The actual lecture notes can be found here.

1. Don’t ever attempt to apologise for holding an opinion.

This is a fundamental. The clue is in your job title. You are a music critic. So criticise. People will disagree with you. That is their prerogative. They are also wrong.

2. 400 words good. 800 words fucking horrible.

Self-explanatory really. The extra 400 words will be flimflam discussing how you showed up to the concert late because the police pulled over the car in front of yours, or lengthy excerpts from the press release. Don’t take it to Chris Weingarten excess, though. Don’t start believing that just because you can understand what the hell you’re going on about in 140 characters, and you get all your references and context and shorthand and such, anyone else will. Music criticism should not be crossword compiling.

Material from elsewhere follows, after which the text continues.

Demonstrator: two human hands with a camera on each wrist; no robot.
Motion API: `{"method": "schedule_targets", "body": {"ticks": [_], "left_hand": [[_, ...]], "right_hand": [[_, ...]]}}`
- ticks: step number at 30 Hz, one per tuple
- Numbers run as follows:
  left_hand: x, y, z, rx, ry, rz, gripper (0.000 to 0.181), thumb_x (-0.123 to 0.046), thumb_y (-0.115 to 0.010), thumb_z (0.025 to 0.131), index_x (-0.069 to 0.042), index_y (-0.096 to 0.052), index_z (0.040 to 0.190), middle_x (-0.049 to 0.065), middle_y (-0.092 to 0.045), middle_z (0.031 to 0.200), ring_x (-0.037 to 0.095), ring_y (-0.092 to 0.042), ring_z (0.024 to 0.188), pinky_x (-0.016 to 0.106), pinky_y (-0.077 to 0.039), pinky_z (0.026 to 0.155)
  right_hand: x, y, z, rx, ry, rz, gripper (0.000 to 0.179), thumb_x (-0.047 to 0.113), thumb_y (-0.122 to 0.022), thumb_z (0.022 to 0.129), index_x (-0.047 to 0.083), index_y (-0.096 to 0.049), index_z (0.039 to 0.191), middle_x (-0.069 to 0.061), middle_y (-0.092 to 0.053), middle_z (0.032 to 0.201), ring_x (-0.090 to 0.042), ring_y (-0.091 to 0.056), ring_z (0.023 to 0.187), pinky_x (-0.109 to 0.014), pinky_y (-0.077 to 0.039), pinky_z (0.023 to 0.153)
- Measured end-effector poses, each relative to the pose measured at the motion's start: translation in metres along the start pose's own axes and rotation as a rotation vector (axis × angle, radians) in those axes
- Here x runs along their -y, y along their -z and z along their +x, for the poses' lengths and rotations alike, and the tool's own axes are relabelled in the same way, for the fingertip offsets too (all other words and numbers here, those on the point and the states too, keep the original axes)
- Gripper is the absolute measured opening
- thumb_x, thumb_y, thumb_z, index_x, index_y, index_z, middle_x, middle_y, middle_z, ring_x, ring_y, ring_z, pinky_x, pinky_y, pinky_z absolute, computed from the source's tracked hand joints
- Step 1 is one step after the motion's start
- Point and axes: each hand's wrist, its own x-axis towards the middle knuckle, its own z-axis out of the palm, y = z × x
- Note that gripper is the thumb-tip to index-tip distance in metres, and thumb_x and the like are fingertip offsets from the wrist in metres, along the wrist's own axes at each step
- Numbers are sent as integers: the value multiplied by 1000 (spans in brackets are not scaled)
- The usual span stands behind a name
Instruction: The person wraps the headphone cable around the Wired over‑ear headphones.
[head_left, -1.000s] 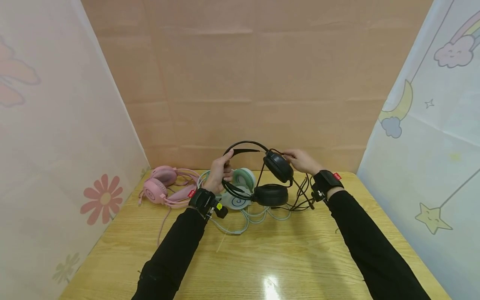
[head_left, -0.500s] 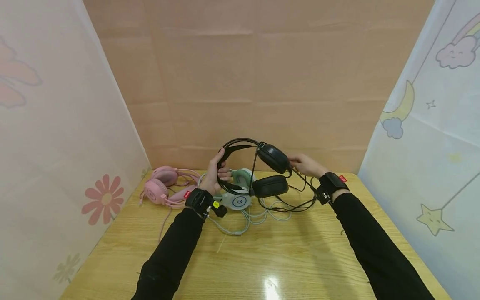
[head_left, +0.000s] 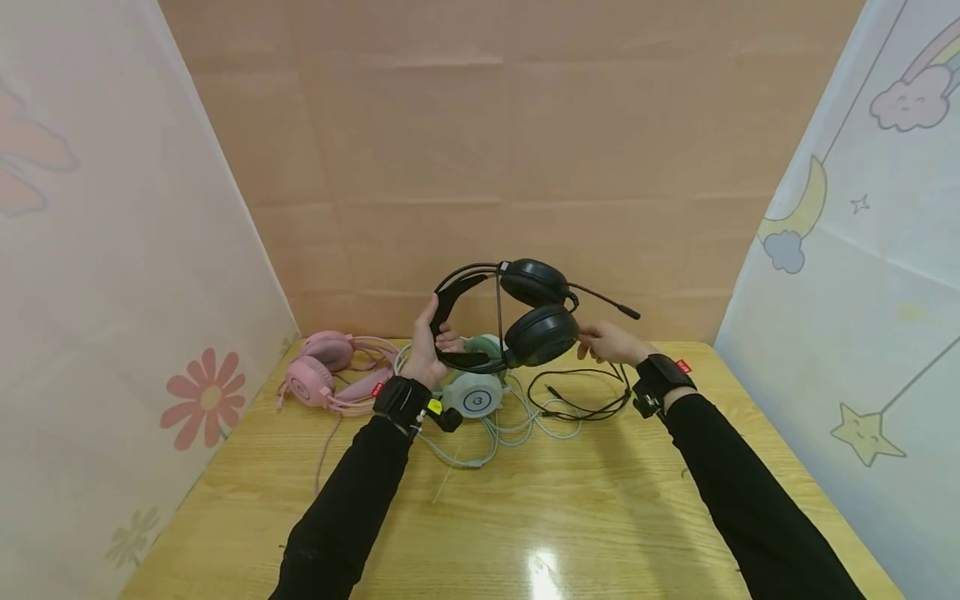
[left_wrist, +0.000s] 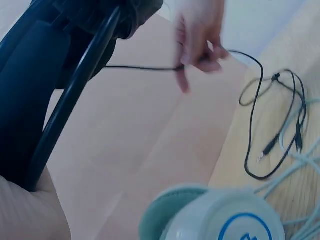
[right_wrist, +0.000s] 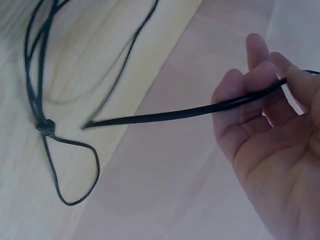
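Observation:
A black headset (head_left: 542, 336) is held above the table, its two ear cups towards the right. My left hand (head_left: 427, 352) grips its headband; in the left wrist view the dark band (left_wrist: 30, 95) fills the upper left. From the upper ear cup a thin microphone boom (head_left: 603, 297) points right. My right hand (head_left: 611, 342), just right of the lower cup, pinches the headset's black cable (right_wrist: 170, 116) between thumb and fingers. The cable's loose coil (head_left: 592, 414) lies on the table, tied at one spot (right_wrist: 46, 127), with a bare plug (left_wrist: 269, 147).
A mint and white headset (head_left: 476, 396) lies under the black one, its pale cable (head_left: 474, 463) looped in front. Further left lies a pink headset (head_left: 309, 382). The wooden table (head_left: 480, 533) is bounded by a brown back sheet (head_left: 480, 150) and patterned side sheets.
The black headset has risen and turned, so its boom swings from pointing down to pointing right. My right hand has gone from the upper ear cup to the cable below.

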Motion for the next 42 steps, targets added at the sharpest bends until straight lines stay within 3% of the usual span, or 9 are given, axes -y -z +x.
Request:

3. Most musicians are cunts.

So you shouldn’t feel sorry for having a go at them, if required. Occasionally, I’m asked to lecture media students about music criticism. I tell them that what I do is a craft, an art, and a thousand times more creative than the music I write about. It must be, because I make that dullest of breeds – the musician – sound interesting.

4. The music industry is not your friend. Unless you choose to make it so.

Don’t be fooled into thinking that just because folk are nice to you when you’re starting off, and flood your mailbox with free CDs and offers of free concert-tickets, they are your friends. They’re not. They’re simply trying to figure out how much of a soft touch you are. Of course, this can cut both ways.

5. Don’t forget to place value upon what you do. If you don’t, why should anyone else?

This is important. You cannot become a critic without establishing authority or determining identity. If you don’t give a crap about what you’re writing, find it boring – rest assured, your readers will also.  Music criticism is a monstrous game of bluff, all smoke and mirrors, but don’t feel downhearted about that. So is music.

6. Having the ability to turn an amp up really loud does not automatically make you an interesting person.

It’s incredible the number of people who believe otherwise.

7. The Rolling Stones ruined music for every generation. Discuss.

This isn’t a criticism levelled at The Rolling Stone per se – more at the canon of rock music that has developed because The Rolling Stones existed, and took drugs, and had beautiful girlfriends, and liked to piss against garage walls. The same charge could be levelled – less accurately – at The Beatles. Less accurately, because at least The Beatles had some decent songs. That were their own.

8. Do not overuse adjectives. One is usually more than enough.

This rule particularly applies in the days of Search Engine Optimization. It used to be the place of music critics to describe the music they were talking about; part of the service, alongside giving your windows a once-over with a dirty rag and cleaning the spit off your loafers. No longer. We are in the days of the Internet, folk. Your readers are perfectly able to search out and hear the music for themselves: all they’re mostly seeking from you is validation and, of course, a little direction. Fact: sales of thesauruses have dropped 1,200 per cent among rock critics in the past five years.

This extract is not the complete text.